The goal was to build AI into the way the team works, in a way that was consistent, traceable, and safe to rely on.
"We were the first to identify the stronger AI provider versus the obvious incumbent. We started exploring sub-agents and skills as early as possible, which allows teams with different backgrounds to build consistent-looking code. Before, the code used to look much more fragmented."
Engineering Lead
How we approached the situation
Three decisions shaped the whole engagement.- The first was choosing the right foundation. The client worked with Cleverbit’s R&D team to evaluate available models against their actual work, running test focused on their context and eventually backed the provider that held up better in practice. That gave the team a head start as sub-agents and skills became viable.
- The second was connecting AI to real systems rather than relying on its training data. Using the Model Context Protocol, Cleverbit integrated the AI with Azure DevOps, GitHub, Datadog, a custom ServiceNow connector, and Azure. When an agent can follow a trail from a customer incident through to the pull request that fixed it and into live production telemetry, the output is grounded in something verifiable. That is what makes it reliable enough to act on.
- The third was keeping humans in control at every gate. AI drafts, proposes, and reviews. Engineers and QA approve. Every skill that creates an artefact has explicit sign-off checkpoints. Review and analysis skills are read-only.
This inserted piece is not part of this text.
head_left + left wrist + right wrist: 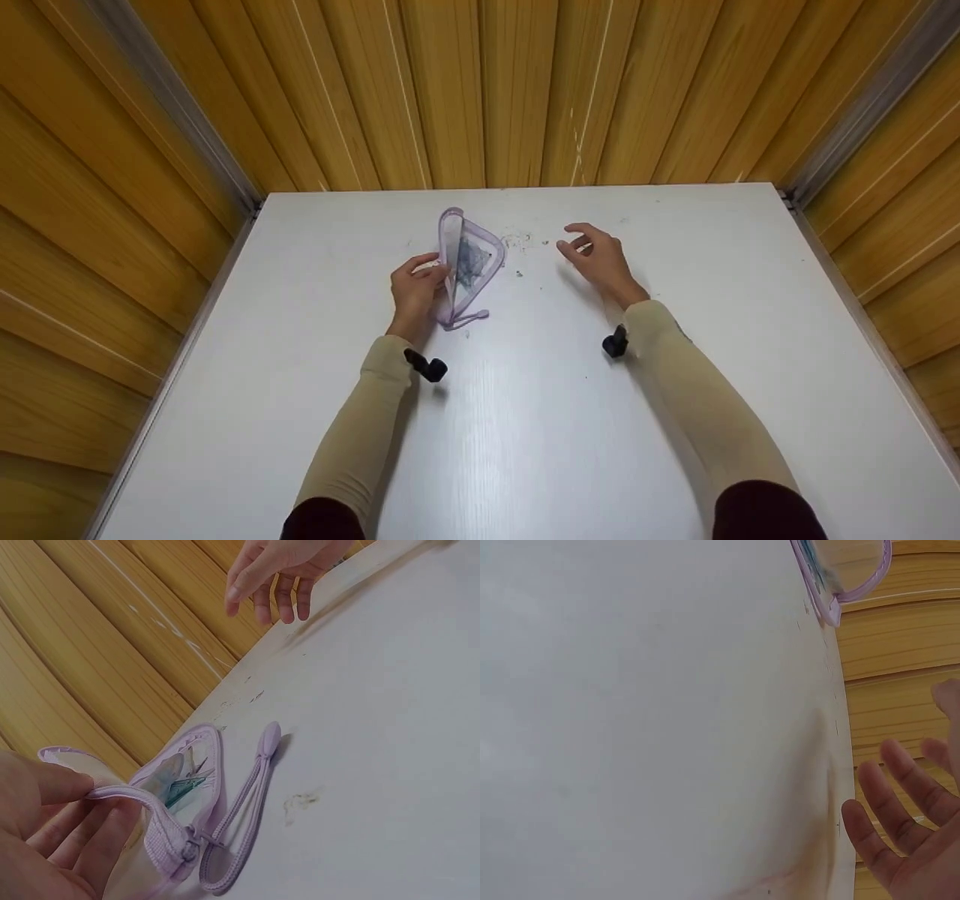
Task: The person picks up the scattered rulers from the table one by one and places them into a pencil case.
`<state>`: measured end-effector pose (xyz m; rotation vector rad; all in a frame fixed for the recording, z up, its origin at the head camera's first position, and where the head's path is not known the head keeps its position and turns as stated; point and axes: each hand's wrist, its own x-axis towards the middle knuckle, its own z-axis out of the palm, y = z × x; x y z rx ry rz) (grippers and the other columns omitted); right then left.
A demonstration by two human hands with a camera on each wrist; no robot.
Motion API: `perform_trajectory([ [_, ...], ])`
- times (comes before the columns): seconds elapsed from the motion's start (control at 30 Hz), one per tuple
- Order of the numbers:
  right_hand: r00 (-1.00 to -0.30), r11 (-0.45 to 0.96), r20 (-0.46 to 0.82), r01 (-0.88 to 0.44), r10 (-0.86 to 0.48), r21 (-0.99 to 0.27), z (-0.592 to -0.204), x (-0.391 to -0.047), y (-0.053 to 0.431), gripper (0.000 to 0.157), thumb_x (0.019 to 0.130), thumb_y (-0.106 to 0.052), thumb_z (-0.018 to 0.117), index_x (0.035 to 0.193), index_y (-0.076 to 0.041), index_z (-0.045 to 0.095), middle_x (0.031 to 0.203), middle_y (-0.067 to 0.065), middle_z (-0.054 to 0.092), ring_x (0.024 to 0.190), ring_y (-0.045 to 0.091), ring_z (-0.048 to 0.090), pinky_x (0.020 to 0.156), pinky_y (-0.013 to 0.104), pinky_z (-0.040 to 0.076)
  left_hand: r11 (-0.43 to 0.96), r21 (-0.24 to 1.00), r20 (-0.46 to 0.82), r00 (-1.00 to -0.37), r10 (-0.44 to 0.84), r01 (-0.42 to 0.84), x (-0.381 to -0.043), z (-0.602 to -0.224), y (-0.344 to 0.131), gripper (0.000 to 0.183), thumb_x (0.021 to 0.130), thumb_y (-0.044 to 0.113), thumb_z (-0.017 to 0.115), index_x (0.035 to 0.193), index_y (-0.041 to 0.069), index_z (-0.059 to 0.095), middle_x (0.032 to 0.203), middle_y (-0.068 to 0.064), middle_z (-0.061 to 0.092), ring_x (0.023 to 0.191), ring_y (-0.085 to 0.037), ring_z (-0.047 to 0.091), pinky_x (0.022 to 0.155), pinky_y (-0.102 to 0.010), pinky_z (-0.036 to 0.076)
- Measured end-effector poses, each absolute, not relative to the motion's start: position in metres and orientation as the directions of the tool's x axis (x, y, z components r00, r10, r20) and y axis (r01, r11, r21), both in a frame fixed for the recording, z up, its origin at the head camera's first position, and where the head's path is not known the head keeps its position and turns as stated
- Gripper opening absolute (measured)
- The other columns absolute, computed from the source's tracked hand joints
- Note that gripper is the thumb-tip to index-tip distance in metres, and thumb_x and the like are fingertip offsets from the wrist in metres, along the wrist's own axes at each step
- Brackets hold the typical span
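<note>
A clear zip pouch point(491, 244) with lilac edging gapes open on the table, its zip pull loop point(251, 817) hanging off one end. My left hand point(416, 289) pinches one rim of the pouch between thumb and fingers. Inside lie some bluish-green things point(184, 790); their kind is hard to make out. To the right of the pouch, my right hand point(598, 259) hovers over the table with loosely bent fingers and nothing in them. The right wrist view shows its fingers point(889, 802) spread apart, away from the pouch.
The white table point(495, 420) carries small dark marks or specks point(519, 240) just right of the pouch. Wood-patterned panels point(517, 90) rise behind the table and along both sides, with grey metal posts point(176, 97) at the corners.
</note>
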<state>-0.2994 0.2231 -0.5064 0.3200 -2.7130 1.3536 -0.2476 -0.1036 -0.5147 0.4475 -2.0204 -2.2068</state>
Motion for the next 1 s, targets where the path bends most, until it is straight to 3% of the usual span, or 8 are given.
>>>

Establishing this as a cultural norm, not just a technical constraint, was a deliberate part of the work.
"A lot of our effort went towards migrating legacy code from the monolith. We came up with a skill with just enough context: rationale, ways of working, guardrails like multi-tenancy. The skill got us 80% there, then we'd iterate to polish."
Engineering, development and migration
What we built
Over the course of the engagement, twelve uses of AI were embedded across the client’s SDLC, each built as a version-controlled skill, a sub-agent workflow, or a custom application on top of the connected context.
Requirements and component design
AI now builds requirements documents and component designs in a consistent writing rules, with quality rules built in. It has already caught duplicated and misassigned work, flagging when a component overlapped another team’s area before it was built twice.
Legacy migration
The client was carrying significant monolith migration work. A migration skill was built with just enough context: the rationale, the ways of working, and guardrails such as multi-tenancy rules. It gets each migration roughly 80% of the way, then a developer takes it to done. The consistency gain matters as much as the time saving.
Code consistency across teams
The client’s engineering teams came from different backgrounds and the codebase reflected that. Shared conventions are now encoded once in the skill library and available to everyone. Consistent accessibility handling and right-to-left support are explicit goals.
Agentic code review
Peer review skills tuned to the client’s stack now check for regressions, performance issues, null-safety, security, and design quality, not just whether a piece of work meets its acceptance criteria. This takes load off other developers and catches issues before they reach merge.
Test strategy
The AI-assisted test strategy draws on acceptance criteria, past incidents, historical defects, and review threads. It questions the design rather than just confirming it. A QA engineer still signs off before anything is created; the agent runs a multi-step chain from strategy through to test creation with mandatory human gates.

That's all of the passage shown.